About this exercise
Say how many lines in the data below contain the word "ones", and give no other text.

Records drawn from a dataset
☆ ☆ ☆

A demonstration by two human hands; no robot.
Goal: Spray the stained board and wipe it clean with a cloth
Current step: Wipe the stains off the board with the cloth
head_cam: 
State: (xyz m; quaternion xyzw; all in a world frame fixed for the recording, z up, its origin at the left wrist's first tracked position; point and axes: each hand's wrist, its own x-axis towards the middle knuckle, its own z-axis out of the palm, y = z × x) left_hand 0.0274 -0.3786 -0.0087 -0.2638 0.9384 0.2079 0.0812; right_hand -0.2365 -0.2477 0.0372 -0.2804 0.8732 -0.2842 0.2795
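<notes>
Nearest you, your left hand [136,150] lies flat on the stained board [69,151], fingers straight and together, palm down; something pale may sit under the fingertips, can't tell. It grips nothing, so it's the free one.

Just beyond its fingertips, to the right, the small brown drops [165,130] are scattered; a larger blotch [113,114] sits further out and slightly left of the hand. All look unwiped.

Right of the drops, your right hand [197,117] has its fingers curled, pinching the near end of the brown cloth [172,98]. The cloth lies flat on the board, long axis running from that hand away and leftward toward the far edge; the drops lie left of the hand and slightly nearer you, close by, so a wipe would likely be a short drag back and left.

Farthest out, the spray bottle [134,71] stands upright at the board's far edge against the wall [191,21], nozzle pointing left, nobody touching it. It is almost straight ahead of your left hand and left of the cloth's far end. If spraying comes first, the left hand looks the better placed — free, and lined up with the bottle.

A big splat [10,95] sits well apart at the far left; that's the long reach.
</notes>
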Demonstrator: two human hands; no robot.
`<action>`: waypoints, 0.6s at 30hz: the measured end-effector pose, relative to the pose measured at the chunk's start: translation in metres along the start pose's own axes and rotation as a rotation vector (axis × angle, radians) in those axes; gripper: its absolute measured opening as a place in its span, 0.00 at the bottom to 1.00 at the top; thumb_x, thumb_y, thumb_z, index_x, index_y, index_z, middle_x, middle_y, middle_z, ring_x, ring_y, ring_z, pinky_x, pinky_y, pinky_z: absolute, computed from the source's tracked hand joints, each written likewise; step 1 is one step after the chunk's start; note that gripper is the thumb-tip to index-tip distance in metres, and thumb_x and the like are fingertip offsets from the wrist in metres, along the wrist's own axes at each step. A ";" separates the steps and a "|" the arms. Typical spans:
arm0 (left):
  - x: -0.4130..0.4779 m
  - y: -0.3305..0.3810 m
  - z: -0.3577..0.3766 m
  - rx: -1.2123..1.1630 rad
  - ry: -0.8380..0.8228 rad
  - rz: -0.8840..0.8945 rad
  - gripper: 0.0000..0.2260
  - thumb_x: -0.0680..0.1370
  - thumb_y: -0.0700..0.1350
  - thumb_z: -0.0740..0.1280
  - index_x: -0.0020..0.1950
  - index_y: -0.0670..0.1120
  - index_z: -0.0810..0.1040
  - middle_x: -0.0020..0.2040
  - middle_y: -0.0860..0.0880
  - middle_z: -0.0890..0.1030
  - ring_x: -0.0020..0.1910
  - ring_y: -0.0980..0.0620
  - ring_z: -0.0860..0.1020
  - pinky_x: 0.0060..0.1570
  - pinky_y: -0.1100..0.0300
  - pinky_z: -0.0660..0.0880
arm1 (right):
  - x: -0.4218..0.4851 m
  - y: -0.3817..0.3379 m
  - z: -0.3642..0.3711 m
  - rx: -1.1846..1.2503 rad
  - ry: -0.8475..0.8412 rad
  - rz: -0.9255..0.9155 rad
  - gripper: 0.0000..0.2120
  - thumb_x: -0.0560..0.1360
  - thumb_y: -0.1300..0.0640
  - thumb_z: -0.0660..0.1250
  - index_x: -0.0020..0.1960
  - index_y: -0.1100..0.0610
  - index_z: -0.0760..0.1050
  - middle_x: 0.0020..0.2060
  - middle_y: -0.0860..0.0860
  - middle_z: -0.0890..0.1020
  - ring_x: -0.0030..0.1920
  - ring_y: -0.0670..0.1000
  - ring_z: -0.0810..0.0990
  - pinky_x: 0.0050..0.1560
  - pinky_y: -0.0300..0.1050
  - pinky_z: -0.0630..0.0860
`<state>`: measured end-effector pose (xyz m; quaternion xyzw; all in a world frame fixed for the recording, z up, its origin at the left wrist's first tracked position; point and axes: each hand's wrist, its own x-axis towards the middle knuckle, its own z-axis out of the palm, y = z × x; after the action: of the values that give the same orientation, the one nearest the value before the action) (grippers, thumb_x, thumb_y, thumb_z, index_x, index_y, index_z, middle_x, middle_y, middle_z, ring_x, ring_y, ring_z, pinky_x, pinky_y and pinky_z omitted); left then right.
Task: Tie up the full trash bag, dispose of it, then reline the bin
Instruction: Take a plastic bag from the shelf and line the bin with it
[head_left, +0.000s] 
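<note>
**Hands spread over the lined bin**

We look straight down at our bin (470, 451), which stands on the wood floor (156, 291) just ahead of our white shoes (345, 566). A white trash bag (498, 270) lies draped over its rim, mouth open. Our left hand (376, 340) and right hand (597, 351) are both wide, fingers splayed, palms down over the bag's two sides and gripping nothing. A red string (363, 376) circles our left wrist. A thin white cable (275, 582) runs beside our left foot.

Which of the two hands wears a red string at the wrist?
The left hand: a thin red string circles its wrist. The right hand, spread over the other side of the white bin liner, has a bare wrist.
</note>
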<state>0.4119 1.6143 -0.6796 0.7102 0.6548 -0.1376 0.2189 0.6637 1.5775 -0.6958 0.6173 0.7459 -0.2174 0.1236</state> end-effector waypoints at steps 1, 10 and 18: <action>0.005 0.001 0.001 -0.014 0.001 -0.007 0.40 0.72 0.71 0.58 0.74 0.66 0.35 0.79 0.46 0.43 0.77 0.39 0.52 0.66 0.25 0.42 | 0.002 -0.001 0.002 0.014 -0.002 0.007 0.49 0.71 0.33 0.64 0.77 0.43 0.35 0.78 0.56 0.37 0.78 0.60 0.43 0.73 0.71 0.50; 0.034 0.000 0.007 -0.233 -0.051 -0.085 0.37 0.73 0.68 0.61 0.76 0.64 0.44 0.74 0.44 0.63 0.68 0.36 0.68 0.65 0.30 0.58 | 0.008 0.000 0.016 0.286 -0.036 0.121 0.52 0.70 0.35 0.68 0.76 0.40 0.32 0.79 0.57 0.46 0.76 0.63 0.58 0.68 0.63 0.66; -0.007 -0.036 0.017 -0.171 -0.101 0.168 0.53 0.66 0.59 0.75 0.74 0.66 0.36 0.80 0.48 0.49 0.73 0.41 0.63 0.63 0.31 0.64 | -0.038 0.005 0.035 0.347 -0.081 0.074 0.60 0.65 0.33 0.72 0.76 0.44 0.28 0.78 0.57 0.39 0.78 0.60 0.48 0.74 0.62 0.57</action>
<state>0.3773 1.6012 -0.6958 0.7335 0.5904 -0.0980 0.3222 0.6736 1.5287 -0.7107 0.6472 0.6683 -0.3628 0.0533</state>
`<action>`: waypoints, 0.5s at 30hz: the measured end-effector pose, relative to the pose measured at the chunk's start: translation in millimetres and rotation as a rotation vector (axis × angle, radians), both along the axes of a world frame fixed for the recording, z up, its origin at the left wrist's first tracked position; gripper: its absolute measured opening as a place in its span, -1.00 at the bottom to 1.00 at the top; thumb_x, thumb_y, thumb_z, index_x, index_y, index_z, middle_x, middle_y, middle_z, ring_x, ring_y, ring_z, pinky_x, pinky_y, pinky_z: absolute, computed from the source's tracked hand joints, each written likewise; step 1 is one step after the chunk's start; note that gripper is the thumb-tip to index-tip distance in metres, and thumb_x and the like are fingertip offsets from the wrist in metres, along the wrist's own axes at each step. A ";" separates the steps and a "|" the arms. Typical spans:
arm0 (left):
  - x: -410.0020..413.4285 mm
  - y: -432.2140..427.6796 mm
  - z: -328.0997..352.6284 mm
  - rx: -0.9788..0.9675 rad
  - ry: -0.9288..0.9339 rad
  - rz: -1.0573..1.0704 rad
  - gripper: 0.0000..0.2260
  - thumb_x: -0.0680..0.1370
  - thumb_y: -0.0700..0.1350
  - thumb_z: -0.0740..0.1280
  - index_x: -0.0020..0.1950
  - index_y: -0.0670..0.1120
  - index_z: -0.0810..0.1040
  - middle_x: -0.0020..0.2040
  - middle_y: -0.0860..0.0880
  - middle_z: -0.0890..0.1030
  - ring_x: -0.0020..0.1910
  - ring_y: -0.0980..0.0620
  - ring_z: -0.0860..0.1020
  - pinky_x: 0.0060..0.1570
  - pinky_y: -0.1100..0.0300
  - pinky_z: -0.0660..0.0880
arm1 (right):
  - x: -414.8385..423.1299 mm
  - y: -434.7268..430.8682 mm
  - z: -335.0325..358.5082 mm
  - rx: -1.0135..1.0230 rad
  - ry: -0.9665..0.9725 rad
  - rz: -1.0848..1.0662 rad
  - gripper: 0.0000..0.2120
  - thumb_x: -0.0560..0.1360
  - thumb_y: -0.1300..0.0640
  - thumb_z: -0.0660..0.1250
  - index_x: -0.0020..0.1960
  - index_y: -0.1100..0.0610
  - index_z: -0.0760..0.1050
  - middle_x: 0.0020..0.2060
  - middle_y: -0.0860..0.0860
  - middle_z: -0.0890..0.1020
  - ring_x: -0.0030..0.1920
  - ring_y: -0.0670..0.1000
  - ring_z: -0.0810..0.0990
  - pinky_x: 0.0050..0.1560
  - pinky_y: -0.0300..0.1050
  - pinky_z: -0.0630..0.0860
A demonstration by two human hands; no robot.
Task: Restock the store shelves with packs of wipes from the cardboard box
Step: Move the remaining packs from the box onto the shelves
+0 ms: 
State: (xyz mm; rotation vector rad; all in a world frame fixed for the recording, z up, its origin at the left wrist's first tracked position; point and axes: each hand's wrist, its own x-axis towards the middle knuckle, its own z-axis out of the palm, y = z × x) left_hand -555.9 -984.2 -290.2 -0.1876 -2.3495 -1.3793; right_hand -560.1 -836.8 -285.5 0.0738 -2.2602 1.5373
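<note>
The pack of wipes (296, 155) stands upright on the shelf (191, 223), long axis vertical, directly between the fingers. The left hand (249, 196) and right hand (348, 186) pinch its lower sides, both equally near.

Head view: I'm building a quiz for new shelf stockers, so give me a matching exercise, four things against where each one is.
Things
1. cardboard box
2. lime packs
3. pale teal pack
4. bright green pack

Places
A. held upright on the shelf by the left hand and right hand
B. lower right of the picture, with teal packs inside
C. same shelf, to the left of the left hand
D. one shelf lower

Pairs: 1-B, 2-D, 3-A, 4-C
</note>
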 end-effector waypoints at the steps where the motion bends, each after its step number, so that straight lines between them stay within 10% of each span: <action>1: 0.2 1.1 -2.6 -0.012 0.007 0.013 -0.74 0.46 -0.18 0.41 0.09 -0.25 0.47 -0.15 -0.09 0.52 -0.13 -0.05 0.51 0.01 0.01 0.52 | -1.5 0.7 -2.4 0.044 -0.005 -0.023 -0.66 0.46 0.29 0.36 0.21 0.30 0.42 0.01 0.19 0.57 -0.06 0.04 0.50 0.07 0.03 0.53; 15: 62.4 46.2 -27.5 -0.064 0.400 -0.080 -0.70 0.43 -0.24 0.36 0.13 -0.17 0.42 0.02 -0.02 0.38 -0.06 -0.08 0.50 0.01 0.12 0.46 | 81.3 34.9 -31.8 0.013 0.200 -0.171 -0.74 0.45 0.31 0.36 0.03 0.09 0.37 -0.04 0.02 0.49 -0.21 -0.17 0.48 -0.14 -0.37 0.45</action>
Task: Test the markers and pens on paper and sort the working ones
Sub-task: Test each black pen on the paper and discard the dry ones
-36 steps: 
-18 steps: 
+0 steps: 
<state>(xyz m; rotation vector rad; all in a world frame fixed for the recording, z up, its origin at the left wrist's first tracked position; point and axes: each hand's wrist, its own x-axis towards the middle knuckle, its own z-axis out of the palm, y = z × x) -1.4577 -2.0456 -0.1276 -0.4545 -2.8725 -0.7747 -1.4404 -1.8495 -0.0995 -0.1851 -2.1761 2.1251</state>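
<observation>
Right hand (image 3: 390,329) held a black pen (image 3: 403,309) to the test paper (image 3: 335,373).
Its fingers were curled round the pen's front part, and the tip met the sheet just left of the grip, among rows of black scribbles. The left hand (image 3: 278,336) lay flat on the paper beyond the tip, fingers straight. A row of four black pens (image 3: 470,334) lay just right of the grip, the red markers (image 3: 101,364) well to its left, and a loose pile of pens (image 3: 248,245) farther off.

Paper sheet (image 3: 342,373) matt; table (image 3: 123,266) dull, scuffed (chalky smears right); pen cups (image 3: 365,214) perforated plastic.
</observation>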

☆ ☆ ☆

Answer box
2